Now Otto is just a few miles from Burlington (eleven miles) and Basin (twelve miles).  Both Basin and Burlington are larger towns, which isn't to say that they're enormous by any means.

 
General store in Burlington Wyoming.

 
 Big Horn County Courthouse, Basin Wyoming.

Basin is the more substantial of the two, and is the county seat.  Basin isn't far from Greybull, another fairly small town, and Worland, a much larger town.

Now, Basin and Burlington all have churches.  Burlington, however, is quite limited in those regards, at least at the present time.  It has an Episcopal and a Mormon church.  Basin, on the other hand, has a larger representation of denominations.
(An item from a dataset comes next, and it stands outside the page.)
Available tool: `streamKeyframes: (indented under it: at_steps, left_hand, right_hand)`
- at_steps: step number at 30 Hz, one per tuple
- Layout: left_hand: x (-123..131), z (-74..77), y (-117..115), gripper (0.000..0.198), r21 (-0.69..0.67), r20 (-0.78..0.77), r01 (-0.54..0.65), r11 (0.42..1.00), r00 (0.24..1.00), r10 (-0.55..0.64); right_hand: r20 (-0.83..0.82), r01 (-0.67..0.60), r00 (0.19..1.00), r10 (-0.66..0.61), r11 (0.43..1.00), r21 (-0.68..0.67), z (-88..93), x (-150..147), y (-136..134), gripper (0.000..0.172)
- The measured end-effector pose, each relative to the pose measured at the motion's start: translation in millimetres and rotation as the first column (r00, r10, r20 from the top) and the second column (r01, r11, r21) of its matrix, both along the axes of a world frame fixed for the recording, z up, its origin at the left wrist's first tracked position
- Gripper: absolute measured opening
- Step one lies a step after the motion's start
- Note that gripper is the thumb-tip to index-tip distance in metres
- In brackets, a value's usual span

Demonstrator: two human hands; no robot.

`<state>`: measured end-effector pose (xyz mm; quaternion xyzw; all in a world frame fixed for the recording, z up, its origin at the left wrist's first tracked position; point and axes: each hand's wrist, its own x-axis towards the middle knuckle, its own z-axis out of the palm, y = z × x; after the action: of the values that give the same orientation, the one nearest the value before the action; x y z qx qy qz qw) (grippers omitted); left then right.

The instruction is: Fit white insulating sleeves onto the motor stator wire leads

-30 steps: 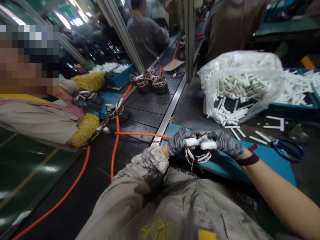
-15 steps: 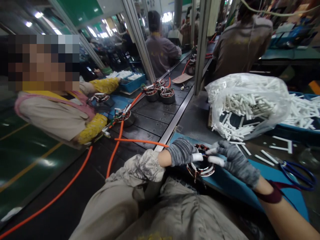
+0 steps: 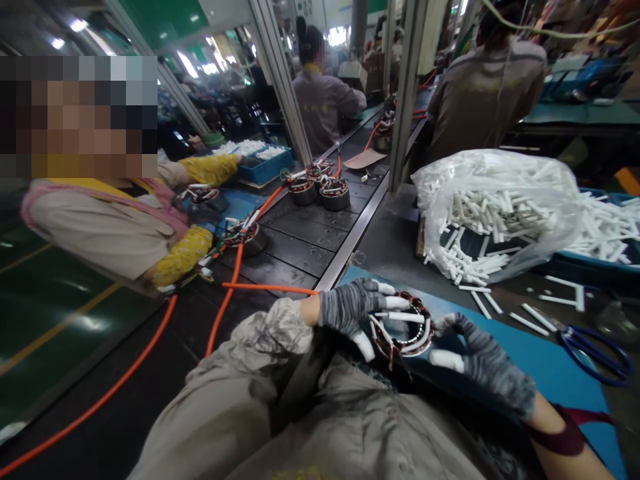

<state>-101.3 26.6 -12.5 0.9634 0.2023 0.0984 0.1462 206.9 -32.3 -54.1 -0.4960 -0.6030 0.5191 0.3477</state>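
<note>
A motor stator with copper windings and white sleeved wires lies on a blue mat in front of me. Across its ring rests a white sleeve tube. My left hand, in a grey striped glove with white fingertips, is at the stator's left side; its fingers reach over the rim and its thumb is spread apart. At the right edge, my right hand has thumb and fingers parted, close to the ring. Whether those right fingertips touch the stator, I cannot tell.
A plastic bag of white tubes stands behind the mat, beside a blue bin. Blue-handled scissors lie at right. Several stators and an orange hose lie along the conveyor. A co-worker's yellow sleeve is at left.
My fingers have come away from the white sleeve pinched over the stator. Both hands have opened and moved apart toward the ring's sides, the right one lower and rightward.
</note>
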Motion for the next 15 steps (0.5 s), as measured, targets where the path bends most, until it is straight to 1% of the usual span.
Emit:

St. Philip's Catholic Church & ELCA Peace Lutheran Fellowship, Basin Wyoming, while joint use of a church is unusual, nearby Thermopolis Wyoming has a combined Presbyterian and Methodist congregation  Currently the  Catholic community is being served by the nearby church in Greybull, however, and Masses are apparently not being offered here at the present time.  
 

Now, their could be a lot of explanations for this, but still you have to wonder when it was that tiny Otto required its own church?  Perhaps the denomination of the church explained it.  Or perhaps 11 or so miles was a long ways not all that long ago, really.  Certainly, eleven miles by horse or cart is a very long ways, particularly if you have to turn around and go back the other way, and that's even if the weather is nice.  And eleven miles by Model T isn't a short trip either.